Copy every line from the material below that holds "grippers".
++++ RECORDS FOR THE EXERCISE ++++
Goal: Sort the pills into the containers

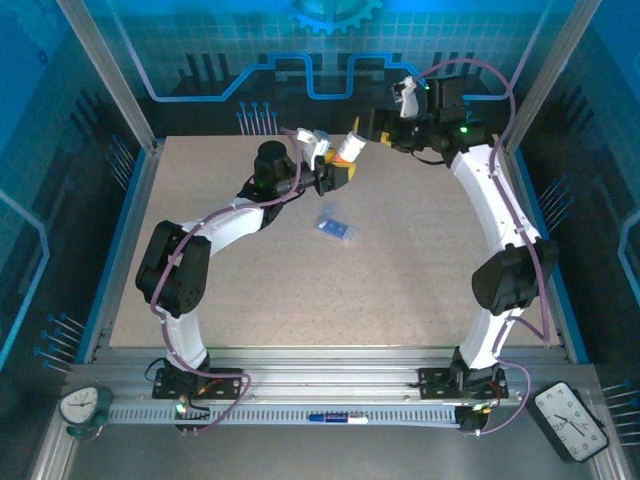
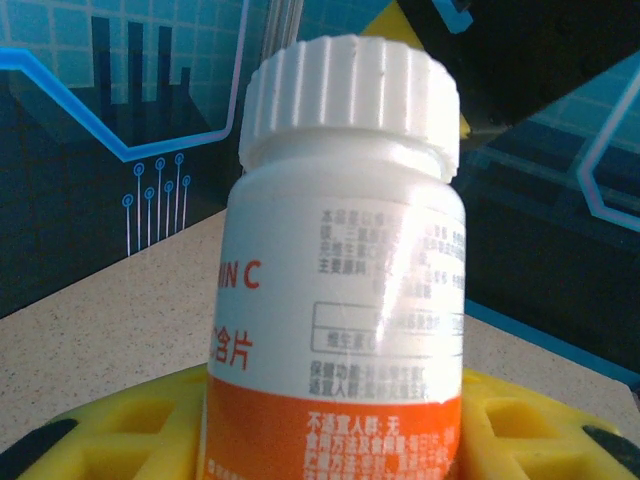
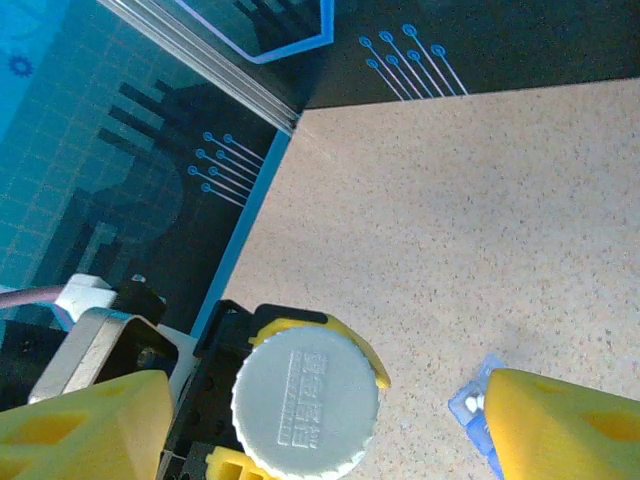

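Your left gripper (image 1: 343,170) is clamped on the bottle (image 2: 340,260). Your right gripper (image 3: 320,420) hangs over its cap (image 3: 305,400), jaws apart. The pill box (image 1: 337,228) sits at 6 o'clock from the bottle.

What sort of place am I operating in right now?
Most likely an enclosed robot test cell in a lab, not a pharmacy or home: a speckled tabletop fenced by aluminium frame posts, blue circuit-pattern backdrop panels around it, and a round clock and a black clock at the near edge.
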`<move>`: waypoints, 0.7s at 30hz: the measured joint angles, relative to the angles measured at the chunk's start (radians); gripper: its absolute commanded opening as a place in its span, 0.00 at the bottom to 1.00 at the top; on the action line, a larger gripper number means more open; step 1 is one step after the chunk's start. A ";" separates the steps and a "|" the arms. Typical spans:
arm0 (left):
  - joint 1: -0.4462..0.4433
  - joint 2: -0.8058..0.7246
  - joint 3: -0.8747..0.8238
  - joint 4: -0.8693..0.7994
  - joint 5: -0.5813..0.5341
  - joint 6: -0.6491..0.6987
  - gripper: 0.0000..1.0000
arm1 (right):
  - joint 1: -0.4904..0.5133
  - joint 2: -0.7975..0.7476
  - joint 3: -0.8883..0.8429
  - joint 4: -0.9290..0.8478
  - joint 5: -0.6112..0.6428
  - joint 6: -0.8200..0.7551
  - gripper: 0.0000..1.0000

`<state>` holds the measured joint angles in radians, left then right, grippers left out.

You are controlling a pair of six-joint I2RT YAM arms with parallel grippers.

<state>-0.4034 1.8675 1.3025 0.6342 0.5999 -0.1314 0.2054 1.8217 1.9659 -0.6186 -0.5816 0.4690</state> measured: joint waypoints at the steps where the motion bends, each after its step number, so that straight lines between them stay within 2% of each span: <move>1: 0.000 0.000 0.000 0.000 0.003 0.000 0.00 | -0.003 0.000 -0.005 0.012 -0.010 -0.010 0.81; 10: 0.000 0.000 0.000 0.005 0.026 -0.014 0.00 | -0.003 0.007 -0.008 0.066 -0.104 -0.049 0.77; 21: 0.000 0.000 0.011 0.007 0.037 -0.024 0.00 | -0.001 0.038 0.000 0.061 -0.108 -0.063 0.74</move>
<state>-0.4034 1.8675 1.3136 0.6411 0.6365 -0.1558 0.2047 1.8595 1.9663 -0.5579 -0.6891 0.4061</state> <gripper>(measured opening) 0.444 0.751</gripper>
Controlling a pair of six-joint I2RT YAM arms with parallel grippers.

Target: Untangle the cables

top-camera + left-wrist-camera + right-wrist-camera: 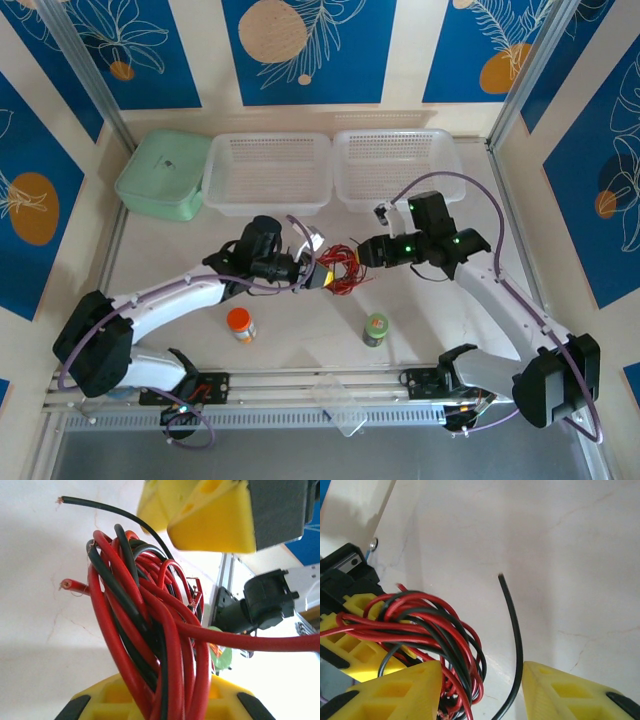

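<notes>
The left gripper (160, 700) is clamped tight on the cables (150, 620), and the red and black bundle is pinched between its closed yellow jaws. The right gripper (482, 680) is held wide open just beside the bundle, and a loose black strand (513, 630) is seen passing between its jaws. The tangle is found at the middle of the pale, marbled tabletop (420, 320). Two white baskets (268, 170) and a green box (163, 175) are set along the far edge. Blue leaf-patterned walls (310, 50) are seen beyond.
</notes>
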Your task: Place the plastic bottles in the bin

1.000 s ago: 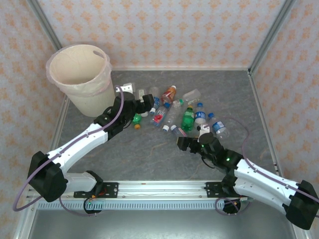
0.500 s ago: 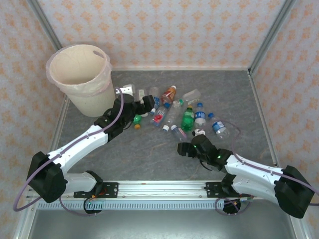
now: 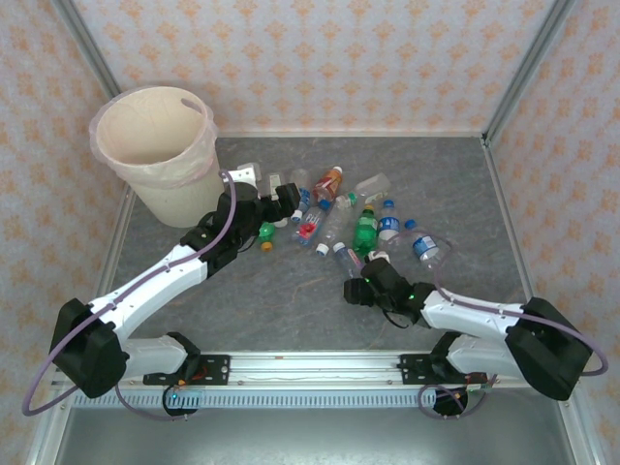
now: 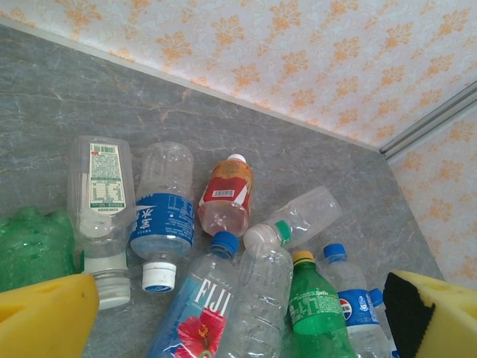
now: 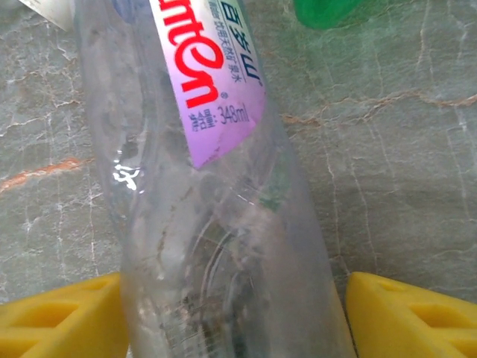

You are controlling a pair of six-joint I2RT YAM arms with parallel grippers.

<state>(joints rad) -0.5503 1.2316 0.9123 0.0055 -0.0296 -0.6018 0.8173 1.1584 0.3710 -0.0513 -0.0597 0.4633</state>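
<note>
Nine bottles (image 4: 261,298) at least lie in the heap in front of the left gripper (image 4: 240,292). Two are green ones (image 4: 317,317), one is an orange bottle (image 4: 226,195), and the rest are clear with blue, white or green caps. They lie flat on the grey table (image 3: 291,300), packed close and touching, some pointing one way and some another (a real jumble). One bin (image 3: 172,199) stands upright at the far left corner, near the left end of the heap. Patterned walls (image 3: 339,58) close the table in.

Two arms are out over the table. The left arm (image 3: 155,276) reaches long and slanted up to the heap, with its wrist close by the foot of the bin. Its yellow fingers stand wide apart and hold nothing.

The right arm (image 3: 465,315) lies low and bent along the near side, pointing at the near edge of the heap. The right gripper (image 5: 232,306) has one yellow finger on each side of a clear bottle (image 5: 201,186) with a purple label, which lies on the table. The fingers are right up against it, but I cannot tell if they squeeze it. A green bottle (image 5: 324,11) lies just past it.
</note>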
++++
▶ COMPLETED TASK:
`<state>` holds the measured joint angles in radians, left then right, grippers left out.
You are controlling a pair of six-joint I2RT YAM arms with parallel grippers.
Controlling a pair of six-joint I2RT YAM arms with parallel grippers.
You are controlling a pair of six-joint I2RT YAM arms with parallel grippers.

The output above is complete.